No one I spoke with took an orthodox business approach to heading a business—perhaps least of all John De Witt (B.S. '57, M.S. '58, choral conducting), who has been legally blind since age 10. A choral conductor in New York after graduating from Juilliard, he volunteered in the library at radio station WBAI and then took an on-air job at WRVR (which was owned by Riverside Church until 1977) to supplement his income. His ear, voice, and musical knowledge took him up the radio ladder to networks and then to his own station in Chicago. "Besides getting to know a lot of musicians—such as Burt Bacharach, Richard and Karen Carpenter—I must have been picking up business skills because I had to sell [ad time] and manage a staff," he recalls. He later used those skills in a marketing position with the National Foundation for the Blind. Eventually he decided he could do a better job than they did with products to aid the visually impaired. "I thought I could help people in ways they couldn't, and that's when I decided to start my own company," he says. De Witt and Associates, headquartered in New Jersey, offers assistive technology training and support services nationwide, working with nearly all software and hardware products used by blind and low-vision consumers. His clients have included Amtrak, MetLife, Columbia University, and the U.S. Department of Veterans Affairs.
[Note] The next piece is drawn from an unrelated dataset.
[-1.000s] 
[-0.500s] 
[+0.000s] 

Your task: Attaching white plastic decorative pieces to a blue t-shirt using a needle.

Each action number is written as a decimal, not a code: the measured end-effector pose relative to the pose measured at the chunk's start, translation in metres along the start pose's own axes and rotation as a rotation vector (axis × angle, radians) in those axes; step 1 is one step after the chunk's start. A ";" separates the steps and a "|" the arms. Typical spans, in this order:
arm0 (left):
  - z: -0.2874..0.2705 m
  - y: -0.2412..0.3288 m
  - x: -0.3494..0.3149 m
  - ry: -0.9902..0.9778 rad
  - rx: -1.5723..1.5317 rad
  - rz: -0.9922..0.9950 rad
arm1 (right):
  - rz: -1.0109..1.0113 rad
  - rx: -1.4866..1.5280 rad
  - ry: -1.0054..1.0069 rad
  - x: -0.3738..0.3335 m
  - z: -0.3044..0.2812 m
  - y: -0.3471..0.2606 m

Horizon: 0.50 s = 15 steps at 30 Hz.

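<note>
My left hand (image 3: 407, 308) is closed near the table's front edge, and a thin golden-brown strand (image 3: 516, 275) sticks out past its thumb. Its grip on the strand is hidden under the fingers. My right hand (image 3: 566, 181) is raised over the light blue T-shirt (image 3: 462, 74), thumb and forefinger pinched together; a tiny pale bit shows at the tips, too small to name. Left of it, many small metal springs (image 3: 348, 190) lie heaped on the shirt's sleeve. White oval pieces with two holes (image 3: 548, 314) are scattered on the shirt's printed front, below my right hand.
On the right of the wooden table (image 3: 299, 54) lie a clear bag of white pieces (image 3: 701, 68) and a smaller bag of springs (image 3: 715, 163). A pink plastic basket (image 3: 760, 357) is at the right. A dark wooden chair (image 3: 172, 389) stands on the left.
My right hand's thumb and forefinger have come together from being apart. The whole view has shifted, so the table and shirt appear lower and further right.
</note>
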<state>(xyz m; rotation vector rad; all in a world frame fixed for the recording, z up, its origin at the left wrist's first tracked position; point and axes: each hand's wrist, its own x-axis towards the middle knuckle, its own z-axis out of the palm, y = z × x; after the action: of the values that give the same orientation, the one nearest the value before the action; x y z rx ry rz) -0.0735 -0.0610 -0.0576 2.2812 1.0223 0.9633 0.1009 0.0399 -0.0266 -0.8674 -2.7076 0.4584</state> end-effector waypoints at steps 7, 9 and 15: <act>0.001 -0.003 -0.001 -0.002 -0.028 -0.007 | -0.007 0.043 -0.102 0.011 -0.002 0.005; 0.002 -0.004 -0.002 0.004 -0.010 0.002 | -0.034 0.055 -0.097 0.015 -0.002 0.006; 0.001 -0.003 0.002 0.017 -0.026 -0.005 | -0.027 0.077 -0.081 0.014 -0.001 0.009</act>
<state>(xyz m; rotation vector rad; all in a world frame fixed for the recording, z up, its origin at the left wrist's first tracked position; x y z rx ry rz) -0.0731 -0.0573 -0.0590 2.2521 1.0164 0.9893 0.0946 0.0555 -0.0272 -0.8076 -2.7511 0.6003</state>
De Witt has influenced both product development and legislation that have greatly improved quality of life for the visually disabled.
"I started with $1,000 in stock in a bedroom office, and now we are a marginally profitable company with 19 employees," he says. "I believe in exploring life with whatever you've got to explore it with. I've done it by always using my vision loss creatively—whether with music or computers. I guess I am a person of dreams." He pauses. "Don't ever be afraid to follow your dreams."